Olefin hydroformylation is one of the most significant examples of homogeneously catalyzed conversion processes. However, developing chemo/regio-selective and stable solid catalysts has remained a persistent challenge in heterogeneous catalysis. Particularly the design of solid catalysts for the hydroformylation of light, gaseous olefins, such as ethylene and propylene, has been extensively researched, given that the products from these processes are key players in the oxo-chemicals market.

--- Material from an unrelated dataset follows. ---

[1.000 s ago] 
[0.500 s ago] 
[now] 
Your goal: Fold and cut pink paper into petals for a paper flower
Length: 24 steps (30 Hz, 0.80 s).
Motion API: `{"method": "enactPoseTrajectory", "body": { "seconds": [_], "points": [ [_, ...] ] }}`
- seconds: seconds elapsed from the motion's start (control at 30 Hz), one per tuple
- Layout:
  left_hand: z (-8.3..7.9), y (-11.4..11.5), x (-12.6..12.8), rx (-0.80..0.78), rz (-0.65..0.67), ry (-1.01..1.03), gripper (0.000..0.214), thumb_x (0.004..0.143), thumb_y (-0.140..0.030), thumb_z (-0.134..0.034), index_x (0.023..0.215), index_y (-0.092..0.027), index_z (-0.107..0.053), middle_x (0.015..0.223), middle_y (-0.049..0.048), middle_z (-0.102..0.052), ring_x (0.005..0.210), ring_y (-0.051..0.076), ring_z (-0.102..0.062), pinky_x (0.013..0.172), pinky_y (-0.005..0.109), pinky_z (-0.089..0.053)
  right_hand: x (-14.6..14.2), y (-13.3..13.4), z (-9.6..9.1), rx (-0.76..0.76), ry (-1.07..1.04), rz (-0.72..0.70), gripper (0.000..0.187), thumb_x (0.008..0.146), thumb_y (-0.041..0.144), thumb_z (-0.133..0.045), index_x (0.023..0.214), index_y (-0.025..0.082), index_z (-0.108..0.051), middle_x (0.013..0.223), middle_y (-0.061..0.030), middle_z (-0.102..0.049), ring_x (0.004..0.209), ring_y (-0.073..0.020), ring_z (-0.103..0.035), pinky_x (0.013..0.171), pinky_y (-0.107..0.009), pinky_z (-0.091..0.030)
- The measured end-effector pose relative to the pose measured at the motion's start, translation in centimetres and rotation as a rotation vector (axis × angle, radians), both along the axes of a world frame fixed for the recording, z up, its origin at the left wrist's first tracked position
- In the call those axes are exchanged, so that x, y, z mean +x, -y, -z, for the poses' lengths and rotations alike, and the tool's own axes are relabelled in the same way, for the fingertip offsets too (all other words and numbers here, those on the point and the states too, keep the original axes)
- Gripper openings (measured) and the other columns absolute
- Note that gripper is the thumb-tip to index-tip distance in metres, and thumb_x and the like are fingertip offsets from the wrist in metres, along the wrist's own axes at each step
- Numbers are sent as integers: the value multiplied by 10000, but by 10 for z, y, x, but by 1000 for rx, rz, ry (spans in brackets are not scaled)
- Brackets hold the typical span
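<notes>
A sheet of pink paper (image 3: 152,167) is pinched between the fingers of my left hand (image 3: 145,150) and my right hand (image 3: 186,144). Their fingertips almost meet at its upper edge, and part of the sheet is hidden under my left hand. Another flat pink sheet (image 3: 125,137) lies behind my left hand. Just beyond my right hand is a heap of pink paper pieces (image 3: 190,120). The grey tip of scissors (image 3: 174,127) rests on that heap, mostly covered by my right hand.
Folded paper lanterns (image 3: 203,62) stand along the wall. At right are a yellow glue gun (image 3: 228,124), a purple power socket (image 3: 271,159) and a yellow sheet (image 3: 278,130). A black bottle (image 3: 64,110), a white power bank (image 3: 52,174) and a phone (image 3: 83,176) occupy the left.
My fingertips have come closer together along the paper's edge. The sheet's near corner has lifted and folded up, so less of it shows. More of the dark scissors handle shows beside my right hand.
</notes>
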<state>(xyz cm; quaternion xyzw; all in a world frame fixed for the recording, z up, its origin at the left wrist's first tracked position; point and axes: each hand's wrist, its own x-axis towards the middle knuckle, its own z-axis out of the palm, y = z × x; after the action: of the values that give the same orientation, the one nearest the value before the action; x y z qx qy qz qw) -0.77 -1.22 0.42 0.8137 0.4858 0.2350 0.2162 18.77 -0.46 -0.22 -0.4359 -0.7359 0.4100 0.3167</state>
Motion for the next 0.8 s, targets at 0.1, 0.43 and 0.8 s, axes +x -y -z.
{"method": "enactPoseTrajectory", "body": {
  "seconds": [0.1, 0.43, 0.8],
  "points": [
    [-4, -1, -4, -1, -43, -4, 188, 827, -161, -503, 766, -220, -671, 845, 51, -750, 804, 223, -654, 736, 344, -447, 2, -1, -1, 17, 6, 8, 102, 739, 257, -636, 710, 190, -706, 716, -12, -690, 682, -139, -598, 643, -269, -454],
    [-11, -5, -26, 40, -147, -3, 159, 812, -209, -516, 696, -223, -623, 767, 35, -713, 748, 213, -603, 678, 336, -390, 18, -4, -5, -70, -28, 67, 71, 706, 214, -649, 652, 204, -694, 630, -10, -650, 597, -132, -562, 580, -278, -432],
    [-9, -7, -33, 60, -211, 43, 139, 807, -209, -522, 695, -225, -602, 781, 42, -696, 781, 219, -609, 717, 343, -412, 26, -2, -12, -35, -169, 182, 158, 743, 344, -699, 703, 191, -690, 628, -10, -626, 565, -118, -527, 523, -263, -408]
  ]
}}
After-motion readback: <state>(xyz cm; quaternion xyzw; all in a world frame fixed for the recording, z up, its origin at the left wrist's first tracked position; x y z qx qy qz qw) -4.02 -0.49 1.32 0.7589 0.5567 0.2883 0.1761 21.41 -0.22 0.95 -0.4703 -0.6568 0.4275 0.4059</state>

Additionally, developing selective, continuous gas-solid C2-3 olefin hydroformylation processes prospectively offers a reactive separation alternative to conventional and massively energy-intensive cryogenic distillation separation methods. In this review, we first assess the potential of reductive olefin hydroformylation as a cost-effective alternative to conventional cryogenic distillation processes for recovering value from industrial gas mixtures of ethylene and propylene. Taking a conventional ethylene splitter as a reference case, a reactive separation through ethylene reductive hydroformylation to 1-propanol is predicted to provide significant savings in terms of utility costs. Next, major advances in the design and development of solid catalysts for ethylene and propylene hydroformylation are surveyed, with an emphasis on single-atom catalysts (SACs) and supported metal nanoclusters. These catalysts have recently achieved hydroformylation activity and chemo/regio selectivity comparable to, or even surpassing, those traditionally exclusive to free molecular catalysts in solution. Different catalyst design strategies, including the heterogenization of metal coordination complexes in supported ionic liquid phase (SILP) catalysts and porous organic ligands (POLs), as well as the tuning of oxide-supported catalysts via the adjustment of metal-oxide interfacial effects or through nanoconfinement within zeolitic frameworks, are systematically reviewed and compared. Finally, conclusions are provided, alongside a critical perspective on fundamental and practical aspects that require particular attention to ensure rational and systematic progress toward optimized catalysts and reaction settings, ultimately paving the way for the heterogenization of light olefin hydroformylation processes.